**Your objective**. Only an exact copy of the entries will serve as the answer.

Records from a dataset
=== Begin Enclosure ===

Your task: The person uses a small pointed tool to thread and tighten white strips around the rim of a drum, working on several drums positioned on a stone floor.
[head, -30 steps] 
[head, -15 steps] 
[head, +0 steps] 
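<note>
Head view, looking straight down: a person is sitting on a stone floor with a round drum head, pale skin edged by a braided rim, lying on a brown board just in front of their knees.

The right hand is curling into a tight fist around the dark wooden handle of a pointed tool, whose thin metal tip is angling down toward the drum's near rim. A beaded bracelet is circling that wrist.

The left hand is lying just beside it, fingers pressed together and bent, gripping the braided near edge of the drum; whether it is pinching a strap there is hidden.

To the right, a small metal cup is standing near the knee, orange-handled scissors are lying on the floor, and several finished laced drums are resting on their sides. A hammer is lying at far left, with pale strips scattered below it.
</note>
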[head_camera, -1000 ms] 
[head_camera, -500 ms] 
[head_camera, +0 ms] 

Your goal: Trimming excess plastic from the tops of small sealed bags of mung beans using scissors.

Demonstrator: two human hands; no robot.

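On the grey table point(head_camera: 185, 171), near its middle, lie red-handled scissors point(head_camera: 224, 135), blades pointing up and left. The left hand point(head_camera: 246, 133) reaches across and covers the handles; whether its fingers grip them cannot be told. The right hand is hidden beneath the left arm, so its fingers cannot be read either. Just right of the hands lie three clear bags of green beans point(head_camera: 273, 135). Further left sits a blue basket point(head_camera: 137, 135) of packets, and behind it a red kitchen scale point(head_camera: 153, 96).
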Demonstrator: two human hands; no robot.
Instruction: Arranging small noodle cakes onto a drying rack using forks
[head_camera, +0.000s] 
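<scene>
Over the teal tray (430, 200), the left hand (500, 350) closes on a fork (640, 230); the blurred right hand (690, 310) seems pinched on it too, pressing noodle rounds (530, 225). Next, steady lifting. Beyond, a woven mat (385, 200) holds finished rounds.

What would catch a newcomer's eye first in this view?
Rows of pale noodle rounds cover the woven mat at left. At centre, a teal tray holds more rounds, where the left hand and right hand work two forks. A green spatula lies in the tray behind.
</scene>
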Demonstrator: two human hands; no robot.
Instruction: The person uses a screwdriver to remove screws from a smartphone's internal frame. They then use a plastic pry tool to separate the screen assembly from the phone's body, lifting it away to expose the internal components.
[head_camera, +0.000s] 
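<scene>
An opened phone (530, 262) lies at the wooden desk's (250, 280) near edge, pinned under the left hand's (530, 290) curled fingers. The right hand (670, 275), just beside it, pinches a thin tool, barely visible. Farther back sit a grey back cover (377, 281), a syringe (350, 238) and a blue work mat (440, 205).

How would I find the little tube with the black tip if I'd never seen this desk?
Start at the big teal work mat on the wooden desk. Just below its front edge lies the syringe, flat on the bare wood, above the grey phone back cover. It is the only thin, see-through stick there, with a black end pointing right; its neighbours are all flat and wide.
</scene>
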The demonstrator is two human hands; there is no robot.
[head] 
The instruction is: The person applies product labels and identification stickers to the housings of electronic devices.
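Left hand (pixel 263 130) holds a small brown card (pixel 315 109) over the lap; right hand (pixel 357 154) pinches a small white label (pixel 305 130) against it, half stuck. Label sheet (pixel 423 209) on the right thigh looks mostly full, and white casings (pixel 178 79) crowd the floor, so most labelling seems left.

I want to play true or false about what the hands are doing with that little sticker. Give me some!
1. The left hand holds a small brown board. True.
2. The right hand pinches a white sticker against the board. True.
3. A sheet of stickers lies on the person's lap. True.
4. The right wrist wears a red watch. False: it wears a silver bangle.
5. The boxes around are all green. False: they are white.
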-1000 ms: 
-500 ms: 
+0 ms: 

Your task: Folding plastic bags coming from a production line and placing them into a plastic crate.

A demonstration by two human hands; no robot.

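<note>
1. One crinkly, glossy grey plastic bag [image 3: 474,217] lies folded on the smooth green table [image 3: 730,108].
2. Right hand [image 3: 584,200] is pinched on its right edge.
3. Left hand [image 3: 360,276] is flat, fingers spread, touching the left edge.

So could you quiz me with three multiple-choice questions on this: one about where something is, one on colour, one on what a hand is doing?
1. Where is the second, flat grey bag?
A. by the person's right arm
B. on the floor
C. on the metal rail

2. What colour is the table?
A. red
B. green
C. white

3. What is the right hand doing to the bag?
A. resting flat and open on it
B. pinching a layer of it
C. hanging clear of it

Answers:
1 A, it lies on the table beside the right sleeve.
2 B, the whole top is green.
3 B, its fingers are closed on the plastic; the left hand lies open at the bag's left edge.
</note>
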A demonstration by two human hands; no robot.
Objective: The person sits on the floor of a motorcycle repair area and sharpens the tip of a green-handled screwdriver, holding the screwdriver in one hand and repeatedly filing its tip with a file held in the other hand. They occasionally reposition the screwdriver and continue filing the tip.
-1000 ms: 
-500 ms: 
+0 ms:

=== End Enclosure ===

**Your response**.
Your task: The person uses a small pointed tool to thread and tighten white strips around the rim of a drum, working on several drums positioned on a stone floor.
[head, -30 steps] 
[head, -15 steps] 
[head, +0 steps] 
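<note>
Head view, looking straight down: a person is sitting on a stone floor with a round drum head, pale skin edged by a braided rim, lying on a brown board just in front of their knees.

The right hand is curling into a tight fist around the dark wooden handle of a pointed tool, whose thin metal tip is angling down toward the drum's near rim. A beaded bracelet is circling that wrist.

The left hand is lying just beside it, fingers pressed together and bent, gripping the braided near edge of the drum; whether it is pinching a strap there is hidden.

To the right, a small metal cup is standing near the knee, orange-handled scissors are lying on the floor, and several finished laced drums are resting on their sides. A hammer is lying at far left, with pale strips scattered below it.
</note>
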[head_camera, -1000 ms] 
[head_camera, -500 ms] 
[head_camera, +0 ms] 

Your goal: Trimming excess plastic from the tops of small sealed bags of mung beans using scissors.

Demonstrator: two human hands; no robot.

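On the grey table point(head_camera: 185, 171), near its middle, lie red-handled scissors point(head_camera: 224, 135), blades pointing up and left. The left hand point(head_camera: 246, 133) reaches across and covers the handles; whether its fingers grip them cannot be told. The right hand is hidden beneath the left arm, so its fingers cannot be read either. Just right of the hands lie three clear bags of green beans point(head_camera: 273, 135). Further left sits a blue basket point(head_camera: 137, 135) of packets, and behind it a red kitchen scale point(head_camera: 153, 96).
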Demonstrator: two human hands; no robot.
Instruction: Arranging small noodle cakes onto a drying rack using forks
[head_camera, +0.000s] 
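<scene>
Over the teal tray (430, 200), the left hand (500, 350) closes on a fork (640, 230); the blurred right hand (690, 310) seems pinched on it too, pressing noodle rounds (530, 225). Next, steady lifting. Beyond, a woven mat (385, 200) holds finished rounds.

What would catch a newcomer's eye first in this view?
Rows of pale noodle rounds cover the woven mat at left. At centre, a teal tray holds more rounds, where the left hand and right hand work two forks. A green spatula lies in the tray behind.
</scene>
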Demonstrator: two human hands; no robot.
Instruction: The person uses a screwdriver to remove screws from a smartphone's internal frame. They then use a plastic pry tool to separate the screen assembly from the phone's body, lifting it away to expose the internal components.
[head_camera, +0.000s] 
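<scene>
An opened phone (530, 262) lies at the wooden desk's (250, 280) near edge, pinned under the left hand's (530, 290) curled fingers. The right hand (670, 275), just beside it, pinches a thin tool, barely visible. Farther back sit a grey back cover (377, 281), a syringe (350, 238) and a blue work mat (440, 205).

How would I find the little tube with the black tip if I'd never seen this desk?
Start at the big teal work mat on the wooden desk. Just below its front edge lies the syringe, flat on the bare wood, above the grey phone back cover. It is the only thin, see-through stick there, with a black end pointing right; its neighbours are all flat and wide.
</scene>
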The demonstrator is two human hands; there is no robot.
[head] 
The instruction is: The person applies product labels and identification stickers to the housings of electronic devices.
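Left hand (pixel 263 130) holds a small brown card (pixel 315 109) over the lap; right hand (pixel 357 154) pinches a small white label (pixel 305 130) against it, half stuck. Label sheet (pixel 423 209) on the right thigh looks mostly full, and white casings (pixel 178 79) crowd the floor, so most labelling seems left.

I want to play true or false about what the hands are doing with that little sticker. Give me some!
1. The left hand holds a small brown board. True.
2. The right hand pinches a white sticker against the board. True.
3. A sheet of stickers lies on the person's lap. True.
4. The right wrist wears a red watch. False: it wears a silver bangle.
5. The boxes around are all green. False: they are white.
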-1000 ms: 
-500 ms: 
+0 ms: 

Your task: Folding plastic bags coming from a production line and placing them into a plastic crate.

A demonstration by two human hands; no robot.

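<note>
1. One crinkly, glossy grey plastic bag [image 3: 474,217] lies folded on the smooth green table [image 3: 730,108].
2. Right hand [image 3: 584,200] is pinched on its right edge.
3. Left hand [image 3: 360,276] is flat, fingers spread, touching the left edge.

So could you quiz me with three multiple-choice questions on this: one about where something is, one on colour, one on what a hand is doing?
1. Where is the second, flat grey bag?
A. by the person's right arm
B. on the floor
C. on the metal rail

2. What colour is the table?
A. red
B. green
C. white

3. What is the right hand doing to the bag?
A. resting flat and open on it
B. pinching a layer of it
C. hanging clear of it

Answers:
1 A, it lies on the table beside the right sleeve.
2 B, the whole top is green.
3 B, its fingers are closed on the plastic; the left hand lies open at the bag's left edge.
</note>
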A demonstration by two human hands; no robot.
Objective: The person sits on the floor of a motorcycle repair area and sharpens the tip of a green-handled screwdriver, holding the screwdriver in one hand and repeatedly filing its tip with a file held in the other hand. They occasionally reposition the screwdriver and continue filing the tip.
-1000 ms: 
-500 ms: 
+0 ms:

Reply complete, and nothing else is required.